The first season of the podcast was really looking at who do you call, what do you need to do with the logistics, let’s talk about food because that’s always one of the first things, how do we help manage kids, what do we do with the pets? The first season was focusing on the nitty gritty that they’re kind of the basics of what to do.


It sounds like crisis management but in a caring way.

It’s crisis management that you do from your kitchen table with your friend.

So what was it like creating the podcast? Earlier in the interview you mentioned you were not so much with the techie. 

Let me tell you how much I knew about podcasts. I knew how to click to open one up, and how to listen. That was about the extent of my podcast knowledge. It excited me so much that I just thought that I’d figure it out. I had a couple of friends who had podcasts and I called them and said, “Okay, what do you do?” A friend let me borrow equipment for the very first episode. I learned that I could ask someone who knows how to do it, to do it.

And again, that goes back to asking for help. That can be hard as a business owner when we’re designed to want to do everything ourselves. 

I found that I love talking to people about all this stuff. And we’ve got it down now; we record them in my kitchen. I can get it all set up and ready to go in less than 5 minutes. But the delegation is hard, both as a business owner and as a parent, because there’s only so many things we can delegate, right?

I would think that even if there were some things you can delegate, you might not want to, especially depending on the ages and stages of the kids. 

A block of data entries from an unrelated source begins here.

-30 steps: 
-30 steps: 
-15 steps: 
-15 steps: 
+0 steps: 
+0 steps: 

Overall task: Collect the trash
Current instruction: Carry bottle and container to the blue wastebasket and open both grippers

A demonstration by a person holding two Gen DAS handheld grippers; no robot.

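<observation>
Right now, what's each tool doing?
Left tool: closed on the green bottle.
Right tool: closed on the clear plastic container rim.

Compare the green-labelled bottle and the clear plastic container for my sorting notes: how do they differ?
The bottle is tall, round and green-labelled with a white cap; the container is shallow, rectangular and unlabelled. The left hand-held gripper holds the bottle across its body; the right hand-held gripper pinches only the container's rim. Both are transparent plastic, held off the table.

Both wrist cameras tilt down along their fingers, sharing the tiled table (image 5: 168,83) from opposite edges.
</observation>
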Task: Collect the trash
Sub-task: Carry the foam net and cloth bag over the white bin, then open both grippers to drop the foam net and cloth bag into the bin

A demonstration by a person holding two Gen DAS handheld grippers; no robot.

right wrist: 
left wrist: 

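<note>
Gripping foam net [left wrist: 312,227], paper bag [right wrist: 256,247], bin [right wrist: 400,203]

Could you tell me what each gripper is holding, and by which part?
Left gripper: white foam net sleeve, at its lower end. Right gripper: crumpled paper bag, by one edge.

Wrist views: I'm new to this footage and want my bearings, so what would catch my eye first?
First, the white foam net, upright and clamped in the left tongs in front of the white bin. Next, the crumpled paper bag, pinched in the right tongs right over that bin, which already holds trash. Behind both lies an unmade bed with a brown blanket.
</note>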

I have a 19- and 17-year-old. She’s a sophomore in college and my son is a second semester senior and is full-fledged right now. My mom and I started this together and i remember it was 8:0 0at night but it felt like 2:00 in the morning. I had a 3-year-old and a 1-year-old, my husband was in medical school and i was working full time to support the family. Oh yeah, I can start a business right now.

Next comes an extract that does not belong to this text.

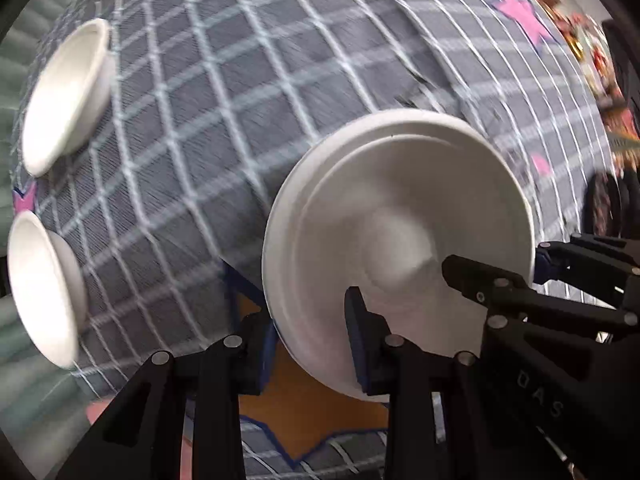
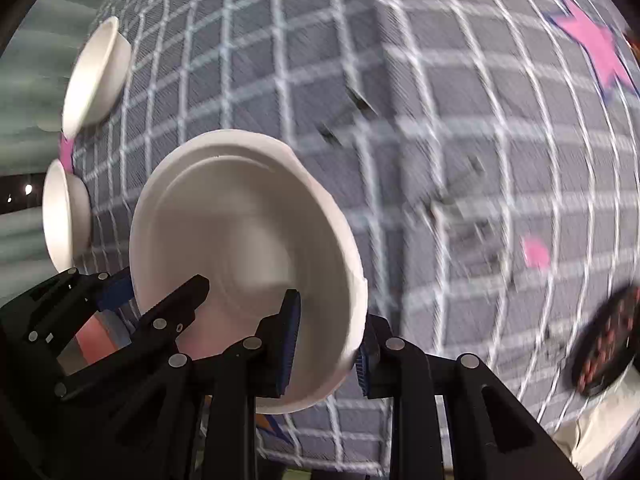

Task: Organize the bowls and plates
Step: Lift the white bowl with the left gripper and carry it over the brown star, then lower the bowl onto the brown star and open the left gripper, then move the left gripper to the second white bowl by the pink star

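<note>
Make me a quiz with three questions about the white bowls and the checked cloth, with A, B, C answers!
1. Where are the two loose bowls?
A. at the cloth's left edge
B. on the pink star
C. stacked inside the held dish

2. What colour is the big star at the upper right of the right wrist view?
A. green
B. pink
C. yellow

3. What are the two tools doing with the big white dish?
A. both pinch its rim
B. both hang open, away from it
C. only one touches it

Answers:
1 A: upper bowl and lower bowl sit by the checked cloth's left edge.
2 B: the star is pink.
3 A: left tool and right tool each clamp the big white dish at its rim.
</note>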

What are the plans for the future?

I’m really starting to struggle with this empty nest thing. I’m thrilled that my kids are going to be moving onto the next phase of their life, and that’s what they’re supposed to do, and they will do things to remind me of why they should leave. But this very second, I’m thinking, what am I going to do, because for the past 20 years, I’ve had people to do stuff for.

So last night I was playing pickleball with some friends because that’s what we do now. I decided to plan a mom’s grad trip in September for all the moms who had someone graduate. We are going to do something that I can look forward to. But I’m looking forward to growing the podcast, looking forward to the workbook journal idea that I want to really start to tackle and figure out how to get that out there, and then, I don’t know, this new phase of parenting. I’m a little nervous about it. I’m excited for my kids and we’re doing what my goal had been for them, which is to go on to the next thing. But I will take it day by day and figure it out. And if I need help, I’ll ask.